▸ Task to carry out
Only the lines of the data below from the one with "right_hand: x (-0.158" through the one with "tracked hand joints" are wanted. Repeat them exactly.
[Material to process]
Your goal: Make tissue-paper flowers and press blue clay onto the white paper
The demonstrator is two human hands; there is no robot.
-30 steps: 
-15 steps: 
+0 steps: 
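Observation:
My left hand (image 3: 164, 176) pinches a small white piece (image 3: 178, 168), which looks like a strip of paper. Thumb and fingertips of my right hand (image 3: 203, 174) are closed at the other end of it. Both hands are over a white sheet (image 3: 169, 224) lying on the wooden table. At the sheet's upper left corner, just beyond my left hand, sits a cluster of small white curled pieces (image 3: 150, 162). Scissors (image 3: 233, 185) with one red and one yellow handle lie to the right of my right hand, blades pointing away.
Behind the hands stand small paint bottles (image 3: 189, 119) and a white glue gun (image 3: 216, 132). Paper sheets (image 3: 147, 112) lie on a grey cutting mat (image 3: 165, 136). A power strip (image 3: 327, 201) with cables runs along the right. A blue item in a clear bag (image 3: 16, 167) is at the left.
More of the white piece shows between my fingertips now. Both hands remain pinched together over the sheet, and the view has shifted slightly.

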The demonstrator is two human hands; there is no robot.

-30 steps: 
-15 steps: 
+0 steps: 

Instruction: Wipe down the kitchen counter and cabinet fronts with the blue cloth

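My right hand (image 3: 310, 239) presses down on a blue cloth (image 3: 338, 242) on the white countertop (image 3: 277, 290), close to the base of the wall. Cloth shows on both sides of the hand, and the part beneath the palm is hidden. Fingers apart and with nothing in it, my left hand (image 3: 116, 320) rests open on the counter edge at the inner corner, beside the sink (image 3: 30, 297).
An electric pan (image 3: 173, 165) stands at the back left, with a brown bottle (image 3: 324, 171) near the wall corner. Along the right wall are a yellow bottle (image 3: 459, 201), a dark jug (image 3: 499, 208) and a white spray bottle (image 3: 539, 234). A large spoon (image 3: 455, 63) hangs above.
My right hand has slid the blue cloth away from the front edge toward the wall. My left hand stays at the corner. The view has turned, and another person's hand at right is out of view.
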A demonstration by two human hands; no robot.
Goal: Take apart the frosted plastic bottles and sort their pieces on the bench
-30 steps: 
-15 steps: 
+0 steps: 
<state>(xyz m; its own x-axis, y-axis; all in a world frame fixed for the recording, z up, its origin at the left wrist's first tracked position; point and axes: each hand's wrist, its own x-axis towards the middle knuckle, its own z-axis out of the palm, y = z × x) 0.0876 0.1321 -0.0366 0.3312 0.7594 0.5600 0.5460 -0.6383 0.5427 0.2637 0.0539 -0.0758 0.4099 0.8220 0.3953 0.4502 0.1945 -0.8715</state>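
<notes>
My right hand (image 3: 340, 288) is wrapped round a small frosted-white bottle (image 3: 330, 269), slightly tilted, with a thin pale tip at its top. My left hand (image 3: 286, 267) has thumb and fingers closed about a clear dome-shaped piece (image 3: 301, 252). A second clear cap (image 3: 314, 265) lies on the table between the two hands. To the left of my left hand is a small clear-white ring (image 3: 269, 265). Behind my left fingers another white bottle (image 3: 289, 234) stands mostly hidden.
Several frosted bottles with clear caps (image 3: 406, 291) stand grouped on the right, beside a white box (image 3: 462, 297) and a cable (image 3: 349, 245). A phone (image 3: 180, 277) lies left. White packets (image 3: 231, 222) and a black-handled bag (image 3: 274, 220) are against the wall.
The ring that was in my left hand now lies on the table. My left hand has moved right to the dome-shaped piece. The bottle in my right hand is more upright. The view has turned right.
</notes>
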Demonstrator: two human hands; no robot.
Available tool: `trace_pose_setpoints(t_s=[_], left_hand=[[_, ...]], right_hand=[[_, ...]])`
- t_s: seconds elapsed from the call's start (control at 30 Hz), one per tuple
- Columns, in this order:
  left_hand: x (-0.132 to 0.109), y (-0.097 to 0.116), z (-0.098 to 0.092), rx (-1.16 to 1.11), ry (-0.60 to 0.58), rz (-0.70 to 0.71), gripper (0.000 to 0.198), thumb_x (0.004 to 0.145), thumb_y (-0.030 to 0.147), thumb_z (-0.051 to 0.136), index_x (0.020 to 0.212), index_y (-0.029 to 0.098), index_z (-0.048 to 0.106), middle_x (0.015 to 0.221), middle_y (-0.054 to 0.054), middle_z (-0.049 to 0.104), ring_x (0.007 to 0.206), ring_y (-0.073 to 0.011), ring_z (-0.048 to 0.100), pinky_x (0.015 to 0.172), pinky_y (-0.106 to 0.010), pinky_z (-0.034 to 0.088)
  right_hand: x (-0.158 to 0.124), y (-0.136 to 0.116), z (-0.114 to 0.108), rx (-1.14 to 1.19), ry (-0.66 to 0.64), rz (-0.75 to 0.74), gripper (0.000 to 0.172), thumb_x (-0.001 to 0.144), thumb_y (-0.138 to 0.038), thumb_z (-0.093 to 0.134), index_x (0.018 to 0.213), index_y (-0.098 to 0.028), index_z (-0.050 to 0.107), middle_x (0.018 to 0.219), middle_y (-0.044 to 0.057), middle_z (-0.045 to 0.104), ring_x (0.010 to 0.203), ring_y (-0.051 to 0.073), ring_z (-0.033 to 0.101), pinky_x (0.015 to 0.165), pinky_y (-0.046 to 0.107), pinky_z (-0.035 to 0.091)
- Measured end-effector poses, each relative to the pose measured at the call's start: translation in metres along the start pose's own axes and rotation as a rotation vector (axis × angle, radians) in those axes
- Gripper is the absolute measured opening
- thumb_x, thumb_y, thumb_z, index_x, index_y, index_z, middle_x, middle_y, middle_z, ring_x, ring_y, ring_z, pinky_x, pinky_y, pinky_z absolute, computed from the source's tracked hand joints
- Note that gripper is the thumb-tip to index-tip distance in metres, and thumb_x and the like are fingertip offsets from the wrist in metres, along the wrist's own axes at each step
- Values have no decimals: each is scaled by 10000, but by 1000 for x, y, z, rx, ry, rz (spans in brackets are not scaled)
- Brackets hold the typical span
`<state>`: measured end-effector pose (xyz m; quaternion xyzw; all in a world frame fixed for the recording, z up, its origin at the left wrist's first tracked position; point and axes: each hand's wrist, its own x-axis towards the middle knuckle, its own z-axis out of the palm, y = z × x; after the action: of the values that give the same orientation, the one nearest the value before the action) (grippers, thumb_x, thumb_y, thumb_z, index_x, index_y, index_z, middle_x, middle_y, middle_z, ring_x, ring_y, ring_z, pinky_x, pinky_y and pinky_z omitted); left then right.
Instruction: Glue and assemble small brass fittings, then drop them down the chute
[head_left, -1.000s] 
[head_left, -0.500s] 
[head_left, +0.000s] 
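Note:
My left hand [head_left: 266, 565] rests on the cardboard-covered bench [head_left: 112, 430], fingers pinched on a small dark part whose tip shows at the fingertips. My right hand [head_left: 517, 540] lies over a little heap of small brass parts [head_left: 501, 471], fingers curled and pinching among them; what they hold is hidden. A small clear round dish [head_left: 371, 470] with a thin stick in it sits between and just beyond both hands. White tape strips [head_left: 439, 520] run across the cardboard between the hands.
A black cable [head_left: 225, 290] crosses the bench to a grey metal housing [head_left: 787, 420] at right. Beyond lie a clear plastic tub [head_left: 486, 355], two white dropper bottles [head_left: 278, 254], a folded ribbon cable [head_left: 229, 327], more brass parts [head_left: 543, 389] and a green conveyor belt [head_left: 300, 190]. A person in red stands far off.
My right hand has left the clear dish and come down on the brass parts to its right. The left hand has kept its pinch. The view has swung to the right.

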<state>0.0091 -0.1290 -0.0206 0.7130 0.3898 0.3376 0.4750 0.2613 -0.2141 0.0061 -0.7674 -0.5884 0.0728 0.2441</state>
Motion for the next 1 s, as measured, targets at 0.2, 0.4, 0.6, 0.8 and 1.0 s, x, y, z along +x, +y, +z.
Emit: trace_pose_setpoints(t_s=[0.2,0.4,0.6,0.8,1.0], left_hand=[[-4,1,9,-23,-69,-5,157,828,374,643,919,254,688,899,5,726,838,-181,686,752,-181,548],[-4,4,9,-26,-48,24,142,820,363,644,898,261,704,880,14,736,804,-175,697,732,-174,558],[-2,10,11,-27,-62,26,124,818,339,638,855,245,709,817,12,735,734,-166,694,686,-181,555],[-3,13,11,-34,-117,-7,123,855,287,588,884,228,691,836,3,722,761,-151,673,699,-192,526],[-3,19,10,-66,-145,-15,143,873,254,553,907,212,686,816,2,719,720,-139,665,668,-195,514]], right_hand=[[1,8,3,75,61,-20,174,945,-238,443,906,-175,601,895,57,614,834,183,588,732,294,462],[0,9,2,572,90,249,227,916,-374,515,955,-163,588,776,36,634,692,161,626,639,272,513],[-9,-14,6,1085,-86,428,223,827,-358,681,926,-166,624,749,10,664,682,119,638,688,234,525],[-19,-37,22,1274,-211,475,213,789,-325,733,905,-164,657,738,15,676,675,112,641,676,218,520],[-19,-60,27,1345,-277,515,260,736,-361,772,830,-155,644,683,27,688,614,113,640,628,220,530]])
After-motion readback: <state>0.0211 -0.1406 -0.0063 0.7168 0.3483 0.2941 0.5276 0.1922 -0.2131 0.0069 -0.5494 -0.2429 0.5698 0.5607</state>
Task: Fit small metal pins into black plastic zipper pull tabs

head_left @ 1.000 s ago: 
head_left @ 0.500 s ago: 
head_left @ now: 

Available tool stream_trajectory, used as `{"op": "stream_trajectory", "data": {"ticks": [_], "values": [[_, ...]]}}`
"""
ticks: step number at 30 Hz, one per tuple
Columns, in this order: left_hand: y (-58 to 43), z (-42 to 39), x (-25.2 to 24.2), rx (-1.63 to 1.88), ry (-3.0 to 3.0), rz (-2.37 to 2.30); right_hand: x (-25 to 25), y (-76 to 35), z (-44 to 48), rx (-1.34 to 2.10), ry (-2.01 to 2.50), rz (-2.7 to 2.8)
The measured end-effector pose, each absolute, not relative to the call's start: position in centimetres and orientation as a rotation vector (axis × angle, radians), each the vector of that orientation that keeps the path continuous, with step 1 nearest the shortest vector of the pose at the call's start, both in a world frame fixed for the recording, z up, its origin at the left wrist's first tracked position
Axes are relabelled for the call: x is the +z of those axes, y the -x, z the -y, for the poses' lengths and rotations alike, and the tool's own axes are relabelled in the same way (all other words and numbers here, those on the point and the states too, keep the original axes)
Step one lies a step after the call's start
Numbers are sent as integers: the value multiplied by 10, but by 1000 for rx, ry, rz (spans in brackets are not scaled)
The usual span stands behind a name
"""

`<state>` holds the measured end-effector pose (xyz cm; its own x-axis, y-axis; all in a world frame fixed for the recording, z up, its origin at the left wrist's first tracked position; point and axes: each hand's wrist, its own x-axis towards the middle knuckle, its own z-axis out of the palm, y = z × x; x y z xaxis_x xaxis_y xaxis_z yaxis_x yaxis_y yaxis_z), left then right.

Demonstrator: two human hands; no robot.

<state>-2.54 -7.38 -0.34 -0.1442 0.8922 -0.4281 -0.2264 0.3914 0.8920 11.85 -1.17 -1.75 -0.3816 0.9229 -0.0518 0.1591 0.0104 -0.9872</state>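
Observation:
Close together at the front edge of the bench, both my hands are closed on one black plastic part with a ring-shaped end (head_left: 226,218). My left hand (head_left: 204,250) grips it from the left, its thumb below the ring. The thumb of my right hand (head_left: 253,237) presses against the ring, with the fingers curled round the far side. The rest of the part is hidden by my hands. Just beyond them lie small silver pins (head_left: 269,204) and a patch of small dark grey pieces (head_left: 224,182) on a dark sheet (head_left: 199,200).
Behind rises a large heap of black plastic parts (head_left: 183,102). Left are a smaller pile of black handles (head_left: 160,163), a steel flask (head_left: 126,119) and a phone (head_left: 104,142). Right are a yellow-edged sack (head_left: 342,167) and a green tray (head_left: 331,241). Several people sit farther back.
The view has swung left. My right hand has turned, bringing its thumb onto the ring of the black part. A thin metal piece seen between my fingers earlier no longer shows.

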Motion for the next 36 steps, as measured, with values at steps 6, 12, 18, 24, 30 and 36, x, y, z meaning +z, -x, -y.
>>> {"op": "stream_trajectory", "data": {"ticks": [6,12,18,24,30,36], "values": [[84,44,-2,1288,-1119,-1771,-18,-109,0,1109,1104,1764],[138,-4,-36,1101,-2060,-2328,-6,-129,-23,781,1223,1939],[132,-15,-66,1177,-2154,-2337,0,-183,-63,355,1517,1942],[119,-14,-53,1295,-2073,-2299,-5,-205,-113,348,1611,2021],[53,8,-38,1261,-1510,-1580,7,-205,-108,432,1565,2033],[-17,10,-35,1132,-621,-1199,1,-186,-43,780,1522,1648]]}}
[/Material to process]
▸ Answer to this exercise
  right_hand: x (-0.158 to 0.124), y (-0.136 to 0.116), z (-0.114 to 0.108), rx (-1.14 to 1.19), ry (-0.66 to 0.64), rz (-0.75 to 0.74), gripper (0.000 to 0.172), thumb_x (-0.001 to 0.144), thumb_y (-0.138 to 0.038), thumb_z (-0.093 to 0.134), index_x (0.018 to 0.213), index_y (-0.098 to 0.028), index_z (-0.050 to 0.107), middle_x (0.018 to 0.219), middle_y (-0.044 to 0.057), middle_z (-0.045 to 0.104), ring_x (0.010 to 0.203), ring_y (-0.051 to 0.073), ring_z (-0.033 to 0.101), pinky_x (0.015 to 0.165), pinky_y (-0.046 to 0.107), pinky_z (-0.035 to 0.091)
- Measured end-effector poses, each relative to the pose measured at the call's start: translation in metres along the start pose's own axes and rotation as a rotation vector (axis × angle, radians) in those axes
- Gripper is the absolute measured opening
- thumb_x, thumb_y, thumb_z, index_x, index_y, index_z, middle_x, middle_y, middle_z, ring_x, ring_y, ring_z, pinky_x, pinky_y, pinky_z absolute, computed from the source's tracked hand joints

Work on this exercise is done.